Sunday, June 3, 2012

My lovely extended family

When my sister graduated three years ago, my uncle came to her graduation with my great aunt. They didn't even go to the gym where it was, they watched through the stream in the auditorium. They didn't even stay to see Ashley. My aunt and uncle stopped talking to us for no reason. One day, while I was taking Effexor, I called my uncle and screamed at him. I asked him why he left us. He didn't really say much and was dismissive. He called my mom right after saying he was "disturbed". I called the next day and screamed again. Although I was screaming and crying, I wasn't really insulting him. I was just trying to ask a question. It's hard for me to confrontational without being emotional. This second phone call, he started to get really rude. He even admitted to breaking off communication. He said I wasn't responsive to his reaching out to me, which is true. It was hard to me to connect with him. I'm scared of adult men. My mom's boyfriend hit me a few times.
One of my worst memories was when we lived with him. He asked my sister and I if we wanted to go to the beach. We both said no. Afterwards my sister screamed at me. She said "why aren't you going with him? Why are you just going to stay home?" So we went in the car when he was still in the house. He gets into the car and screams at me. "Why did you lie to me you little pussy? Don't you dare fucking lie to me." I had done nothing wrong. I was just trying to please him and my sister, yet I got screamed at me. Then he apologized saying, "I'm sorry, I know you're sensitive and I should be more careful." He was wrong though. Although I was sensitive, that wasn't the issue. It was the fact that both him and my sister had asked me to do something and I got "in trouble" even though I did nothing wrong.
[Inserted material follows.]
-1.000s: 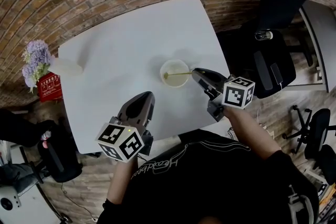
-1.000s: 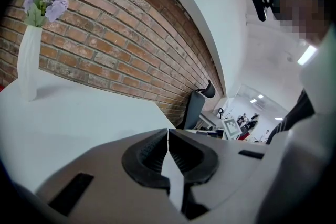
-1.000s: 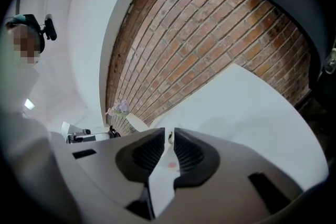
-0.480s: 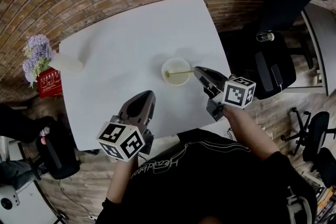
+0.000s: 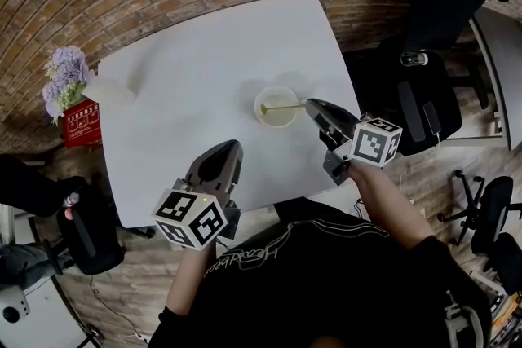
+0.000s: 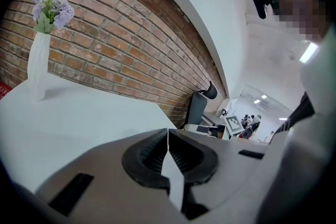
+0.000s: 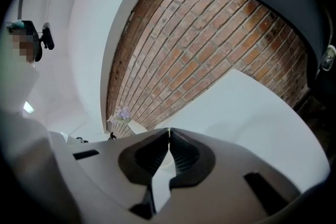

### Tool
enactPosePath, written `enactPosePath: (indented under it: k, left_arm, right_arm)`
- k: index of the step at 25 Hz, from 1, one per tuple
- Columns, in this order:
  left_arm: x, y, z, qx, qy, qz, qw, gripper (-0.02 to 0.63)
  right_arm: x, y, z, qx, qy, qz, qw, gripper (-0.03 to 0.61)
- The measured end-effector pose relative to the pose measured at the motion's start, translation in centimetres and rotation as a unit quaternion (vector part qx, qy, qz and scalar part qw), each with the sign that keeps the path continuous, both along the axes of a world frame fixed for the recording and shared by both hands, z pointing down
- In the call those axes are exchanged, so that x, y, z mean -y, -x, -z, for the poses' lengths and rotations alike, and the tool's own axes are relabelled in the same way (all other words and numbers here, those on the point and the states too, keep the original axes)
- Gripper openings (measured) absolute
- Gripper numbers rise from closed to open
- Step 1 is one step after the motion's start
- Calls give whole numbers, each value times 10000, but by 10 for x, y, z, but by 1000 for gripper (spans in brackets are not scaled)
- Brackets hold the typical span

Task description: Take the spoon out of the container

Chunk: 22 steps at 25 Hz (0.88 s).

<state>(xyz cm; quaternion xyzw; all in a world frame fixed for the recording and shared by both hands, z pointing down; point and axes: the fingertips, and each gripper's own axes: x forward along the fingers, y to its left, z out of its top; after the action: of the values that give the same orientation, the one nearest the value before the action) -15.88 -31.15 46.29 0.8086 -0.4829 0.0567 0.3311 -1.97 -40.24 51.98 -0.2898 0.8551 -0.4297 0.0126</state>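
Little writing could be read. A red box (image 5: 80, 126) beside the table's left corner carried pale lettering that was too small to make out. Pale script ran across the chest of the person's black shirt (image 5: 253, 255), upside down in the head view and not clearly legible. Each gripper bore a cube with black-and-white square markers rather than words.

The spoon (image 5: 283, 107) was thin and a pale yellow-green. Its bowl end sat inside the container (image 5: 277, 123) and its straight handle lay across the right rim, pointing toward the right gripper (image 5: 310, 103). The container was a small, round, open cup of a cream colour. It stood upright on the white table (image 5: 188, 69), right of the middle.

The right gripper's jaws were pressed together on the outer end of the spoon's handle. In the right gripper view, only a thin greenish sliver showed at the seam of its tips (image 7: 169, 131). The left gripper (image 5: 232, 145) hung over the table's near edge, well apart from the container, and the left gripper view showed its jaws closed with nothing between them (image 6: 168, 131).

A white vase (image 5: 106, 91) of purple flowers (image 5: 64, 77) stood at the table's far left corner. A black office chair (image 5: 424, 85) stood to the table's right.
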Motion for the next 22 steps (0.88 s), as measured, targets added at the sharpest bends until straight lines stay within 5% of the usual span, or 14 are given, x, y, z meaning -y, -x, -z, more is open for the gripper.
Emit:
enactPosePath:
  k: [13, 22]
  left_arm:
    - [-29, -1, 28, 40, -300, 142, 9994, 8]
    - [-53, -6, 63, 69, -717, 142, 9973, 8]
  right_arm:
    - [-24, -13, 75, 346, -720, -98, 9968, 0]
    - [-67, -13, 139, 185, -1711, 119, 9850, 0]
After my uncle said this, he started to insult me. He said I was "deranged" just like my father. My father who left me and helped turned my family's life to shit. At this point, I was in a rage. I screamed "FUCK YOU" into the phone and threw it on the floor. My uncle is a fat piece of shit and I think nothing of him. I hate his guts. He did nothing to help my mother. He is a horrible parent that screams at his children every day. I would love to go to his house right now and demand my bank account that he has with me, even though it isn't his money. It was his mother's money. I know it isn't mine either, but I fucking deserve it.
After this phone call, my great aunt wrote a horrible letter to my mother blaming her for everything. She said we gave them the "kiss of death". What a fucking moron, what 79 year old talks like that. I called her on the phone and she basically blamed my mom for everything that happened. It's funny because my uncle admitted to breaking off communication, since I wasn't responsive to him. They are both assholes. How dare my great aunt talk to my mother like that. She also said she had been there for us. Bullshit. That cunt was never there for us. One day, my mother was extremely sick and she couldn't care less. Those fat pieces of shit can live their lives out miserably. How dare anyone treat a sick woman like that. How dare they cut off communication when we need help and then expect us to talk to them afterwards. They said communication needed to get better both ways. Fuck that. Admit what you do wrong don't be a little bitch and blame someone else. Well not little there are morbidly obese and have self-induced diabetes.
This is one reason being thin is a such a huge priority for me.